O São Paulo vai dizer nessa sequência nos próximos 15 dias a que veio. Se é que veio… Fernando Diniz, por exemplo, só se consolidará como técnico do time para a temporada se passar bem por essa “quadra”. Ele vai expor todas as suas virtudes e defeitos para o torcedor. E estádio não mente. A voz das arquibancadas determina a continuidade ou não de um trabalho.

Na Libertadores, o São Paulo não tem mais gordura. Depois de perder na estreia (de virada) para o pior time da chave, não resta outra alternativa. Ou vence LDU e River na sequência, ou adeus (de novo precocemente) Libertadores.

No Paulista, não é muito diferente. A derrota para o Botafogo trouxe sequelas e também terminou com a pequena folga.

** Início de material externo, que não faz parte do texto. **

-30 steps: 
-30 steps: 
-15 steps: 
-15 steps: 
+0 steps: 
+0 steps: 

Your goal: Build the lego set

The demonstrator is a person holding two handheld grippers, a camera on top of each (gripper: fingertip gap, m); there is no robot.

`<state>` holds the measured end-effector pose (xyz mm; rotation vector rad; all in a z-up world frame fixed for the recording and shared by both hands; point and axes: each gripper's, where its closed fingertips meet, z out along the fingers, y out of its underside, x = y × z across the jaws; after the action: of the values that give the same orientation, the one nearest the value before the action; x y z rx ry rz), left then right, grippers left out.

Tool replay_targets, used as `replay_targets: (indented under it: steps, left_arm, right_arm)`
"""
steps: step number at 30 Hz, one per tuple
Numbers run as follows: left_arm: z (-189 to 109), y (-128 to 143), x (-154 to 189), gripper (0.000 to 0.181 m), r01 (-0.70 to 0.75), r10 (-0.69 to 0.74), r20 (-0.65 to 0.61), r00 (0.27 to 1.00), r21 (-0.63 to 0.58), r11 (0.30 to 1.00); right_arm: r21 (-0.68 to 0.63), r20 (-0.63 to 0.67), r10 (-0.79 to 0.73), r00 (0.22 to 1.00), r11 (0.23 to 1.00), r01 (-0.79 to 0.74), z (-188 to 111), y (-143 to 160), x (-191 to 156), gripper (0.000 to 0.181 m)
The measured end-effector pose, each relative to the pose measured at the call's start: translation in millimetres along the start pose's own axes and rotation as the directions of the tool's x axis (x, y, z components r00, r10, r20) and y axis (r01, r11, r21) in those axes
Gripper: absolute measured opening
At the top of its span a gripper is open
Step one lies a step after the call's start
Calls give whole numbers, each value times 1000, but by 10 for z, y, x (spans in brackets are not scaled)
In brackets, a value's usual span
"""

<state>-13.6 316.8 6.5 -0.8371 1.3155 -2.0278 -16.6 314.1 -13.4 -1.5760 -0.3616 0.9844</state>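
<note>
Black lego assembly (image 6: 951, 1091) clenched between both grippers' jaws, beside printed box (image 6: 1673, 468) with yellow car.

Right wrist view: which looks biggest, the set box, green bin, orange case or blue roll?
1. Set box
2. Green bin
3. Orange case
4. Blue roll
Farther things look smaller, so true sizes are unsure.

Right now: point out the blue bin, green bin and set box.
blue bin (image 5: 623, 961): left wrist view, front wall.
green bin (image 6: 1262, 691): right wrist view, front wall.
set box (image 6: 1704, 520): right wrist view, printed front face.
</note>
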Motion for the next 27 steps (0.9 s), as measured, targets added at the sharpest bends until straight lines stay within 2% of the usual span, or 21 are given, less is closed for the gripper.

Para terminar classificado e líder do seu grupo, o São Paulo precisa ir bem contra Santos e Bragantino.

Teoricamente com quatro jogos em casa, sem viagens e com menos desgaste, Fernando Diniz poderá escalar seus melhores jogadores, sem a necessidade de poupar. É um desafio para o técnico, para seus auxiliares, para os jogadores, para a diretoria, para os preparadores físicos, para os médicos, para os roupeiros, para os jardineiros que cuidam do gramado… É um desafio para o São Paulo como instituição.

Desde que Diniz assumiu o comando, o time fez pouquíssimos bons jogos fora do Morumbi e alguns acima da média em seus domínios.  Corinthians, Internacional, Corinthians de novo… Agora, pressionado, terá de repetir os seus melhores momentos. Ou isso, ou pensar no Brasileirão e Copa do Brasil, sabe-se lá com qual comando e com quantas feridas.